#### ASSIGNED TASK
The data must be given again exactly as written, with all images omitted.
+---+
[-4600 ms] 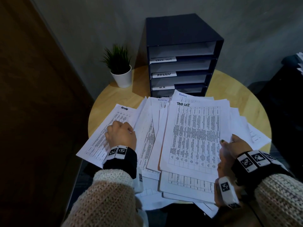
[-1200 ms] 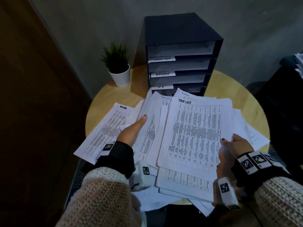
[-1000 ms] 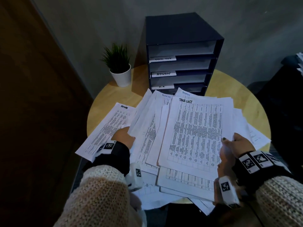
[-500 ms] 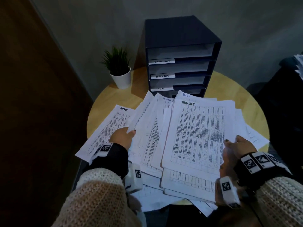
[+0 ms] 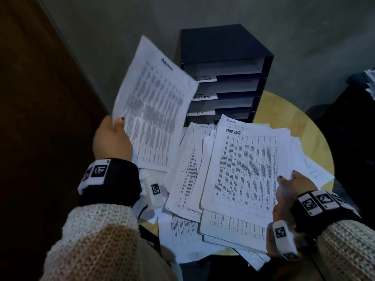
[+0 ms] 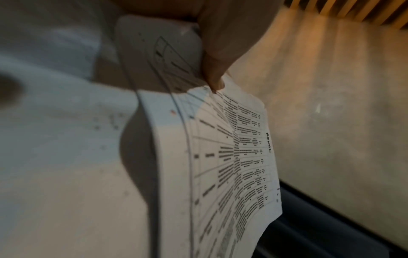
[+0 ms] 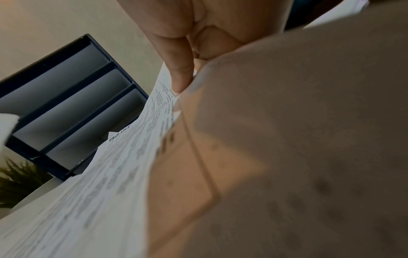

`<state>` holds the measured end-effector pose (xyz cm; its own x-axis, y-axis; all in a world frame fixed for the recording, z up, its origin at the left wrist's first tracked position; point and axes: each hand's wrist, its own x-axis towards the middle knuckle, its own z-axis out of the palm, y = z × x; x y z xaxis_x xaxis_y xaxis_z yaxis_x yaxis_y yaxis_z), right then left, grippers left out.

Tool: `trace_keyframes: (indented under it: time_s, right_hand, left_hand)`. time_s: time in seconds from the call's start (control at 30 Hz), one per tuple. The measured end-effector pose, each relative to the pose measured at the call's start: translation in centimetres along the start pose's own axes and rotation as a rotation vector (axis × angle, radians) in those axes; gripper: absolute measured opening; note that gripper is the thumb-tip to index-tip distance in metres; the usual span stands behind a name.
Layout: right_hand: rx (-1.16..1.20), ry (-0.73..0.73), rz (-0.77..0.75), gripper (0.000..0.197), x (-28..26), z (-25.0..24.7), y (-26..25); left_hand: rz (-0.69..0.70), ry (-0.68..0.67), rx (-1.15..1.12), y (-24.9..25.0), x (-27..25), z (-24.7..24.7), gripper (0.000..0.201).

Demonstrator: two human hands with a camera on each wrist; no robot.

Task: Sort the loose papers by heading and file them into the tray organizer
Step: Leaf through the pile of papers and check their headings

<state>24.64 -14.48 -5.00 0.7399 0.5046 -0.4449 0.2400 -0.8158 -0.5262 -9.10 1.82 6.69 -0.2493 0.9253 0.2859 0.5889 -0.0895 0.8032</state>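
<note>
My left hand pinches the left edge of one printed sheet headed ADMIN and holds it tilted up above the table, left of the dark tray organizer. The left wrist view shows that ADMIN sheet hanging from my thumb. The organizer's shelves carry white labels, one reading ADMIN. My right hand pinches the right edge of a stack topped by a TASK LIST sheet; in the right wrist view the thumb presses on that stack. Several other papers lie fanned beneath.
The round wooden table holds everything. Papers overhang its near edge. A dark wooden panel stands at the left and a grey wall behind. A potted plant shows beside the organizer in the right wrist view. Dark furniture stands at the right.
My left hand has picked the ADMIN sheet off the left side of the table and raised it toward the organizer. The right hand has stayed gripping its stack.
</note>
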Motion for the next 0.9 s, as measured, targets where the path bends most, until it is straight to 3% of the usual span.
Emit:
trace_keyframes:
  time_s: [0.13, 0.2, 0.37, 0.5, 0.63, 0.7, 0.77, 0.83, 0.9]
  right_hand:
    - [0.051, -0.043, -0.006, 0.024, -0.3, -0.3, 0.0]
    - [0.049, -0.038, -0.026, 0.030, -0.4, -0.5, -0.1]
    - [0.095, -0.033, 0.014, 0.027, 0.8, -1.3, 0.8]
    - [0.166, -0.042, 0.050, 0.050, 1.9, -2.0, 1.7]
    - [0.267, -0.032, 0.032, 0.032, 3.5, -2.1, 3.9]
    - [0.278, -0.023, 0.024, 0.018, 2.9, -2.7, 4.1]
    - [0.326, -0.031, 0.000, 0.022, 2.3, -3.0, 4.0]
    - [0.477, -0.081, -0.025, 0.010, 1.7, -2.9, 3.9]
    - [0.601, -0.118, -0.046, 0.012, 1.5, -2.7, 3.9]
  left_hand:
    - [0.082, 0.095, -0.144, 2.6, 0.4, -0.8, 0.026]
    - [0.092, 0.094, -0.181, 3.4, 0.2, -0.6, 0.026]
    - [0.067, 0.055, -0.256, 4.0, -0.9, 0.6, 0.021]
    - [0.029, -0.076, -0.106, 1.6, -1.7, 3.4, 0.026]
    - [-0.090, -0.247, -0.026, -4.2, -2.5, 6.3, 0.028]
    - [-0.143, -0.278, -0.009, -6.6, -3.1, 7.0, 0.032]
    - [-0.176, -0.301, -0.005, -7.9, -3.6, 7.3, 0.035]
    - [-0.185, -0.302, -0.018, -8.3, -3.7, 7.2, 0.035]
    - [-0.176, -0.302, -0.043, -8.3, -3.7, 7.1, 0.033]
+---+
#### TASK ANSWER
[-4600 ms] 
[-1200 ms] 
[-1000 ms] 
[-500 ms] 
[+0 ms] 
[+0 ms] 
[+0 ms] 

`<state>` holds the measured end-effector pose (xyz cm; its own x-axis, y-axis; all in a world frame fixed for the recording, z up, its origin at the left wrist's first tracked position; point and axes: each hand's wrist, its own x-axis towards the middle knuckle, its own z-axis out of the palm, y = z × x; x y z xaxis_x xaxis_y xaxis_z yaxis_x yaxis_y yaxis_z), right then left, grippers left out.

Tool: `trace_keyframes: (indented under it: time_s, right_hand, left_hand)`. time_s: time in seconds from the call's start (control at 30 Hz), one per tuple. The measured end-effector pose, each relative to the pose measured at the call's start: translation in centimetres along the start pose's own axes and rotation as a rotation vector (axis × angle, radians) in those axes; gripper: absolute measured opening; note that gripper is the thumb-tip to index-tip distance in metres; the usual span stands behind a name.
Layout: right_hand: rx (-1.16..1.20), ry (-0.73..0.73), rz (-0.77..0.75), gripper (0.000..0.197), x (-28..26), z (-25.0..24.7), y (-26..25); left_hand: rz (-0.69..0.70), ry (-0.68..0.67), rx (-1.15..1.12), y (-24.9..25.0), x (-27..25), z (-24.7..24.7), gripper (0.000..0.201).

Demonstrator: two human hands with a camera on each wrist; no robot.

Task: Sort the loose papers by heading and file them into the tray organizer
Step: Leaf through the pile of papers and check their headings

<state>24.64 -14.48 -5.00 0.7399 0.5046 -0.4449 0.2400 -0.8158 -0.5262 -9.10 1.82 6.69 -0.2493 0.9253 0.2859 0.5889 -0.0895 0.8032</state>
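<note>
My left hand pinches the left edge of one printed sheet headed ADMIN and holds it tilted up above the table, left of the dark tray organizer. The left wrist view shows that ADMIN sheet hanging from my thumb. The organizer's shelves carry white labels, one reading ADMIN. My right hand pinches the right edge of a stack topped by a TASK LIST sheet; in the right wrist view the thumb presses on that stack. Several other papers lie fanned beneath.
The round wooden table holds everything. Papers overhang its near edge. A dark wooden panel stands at the left and a grey wall behind. A potted plant shows beside the organizer in the right wrist view. Dark furniture stands at the right.
My left hand has picked the ADMIN sheet off the left side of the table and raised it toward the organizer. The right hand has stayed gripping its stack.
</note>
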Motion for the next 0.9 s, as measured, targets where the path bends most, until it is straight to 3% of the usual span.
Emit:
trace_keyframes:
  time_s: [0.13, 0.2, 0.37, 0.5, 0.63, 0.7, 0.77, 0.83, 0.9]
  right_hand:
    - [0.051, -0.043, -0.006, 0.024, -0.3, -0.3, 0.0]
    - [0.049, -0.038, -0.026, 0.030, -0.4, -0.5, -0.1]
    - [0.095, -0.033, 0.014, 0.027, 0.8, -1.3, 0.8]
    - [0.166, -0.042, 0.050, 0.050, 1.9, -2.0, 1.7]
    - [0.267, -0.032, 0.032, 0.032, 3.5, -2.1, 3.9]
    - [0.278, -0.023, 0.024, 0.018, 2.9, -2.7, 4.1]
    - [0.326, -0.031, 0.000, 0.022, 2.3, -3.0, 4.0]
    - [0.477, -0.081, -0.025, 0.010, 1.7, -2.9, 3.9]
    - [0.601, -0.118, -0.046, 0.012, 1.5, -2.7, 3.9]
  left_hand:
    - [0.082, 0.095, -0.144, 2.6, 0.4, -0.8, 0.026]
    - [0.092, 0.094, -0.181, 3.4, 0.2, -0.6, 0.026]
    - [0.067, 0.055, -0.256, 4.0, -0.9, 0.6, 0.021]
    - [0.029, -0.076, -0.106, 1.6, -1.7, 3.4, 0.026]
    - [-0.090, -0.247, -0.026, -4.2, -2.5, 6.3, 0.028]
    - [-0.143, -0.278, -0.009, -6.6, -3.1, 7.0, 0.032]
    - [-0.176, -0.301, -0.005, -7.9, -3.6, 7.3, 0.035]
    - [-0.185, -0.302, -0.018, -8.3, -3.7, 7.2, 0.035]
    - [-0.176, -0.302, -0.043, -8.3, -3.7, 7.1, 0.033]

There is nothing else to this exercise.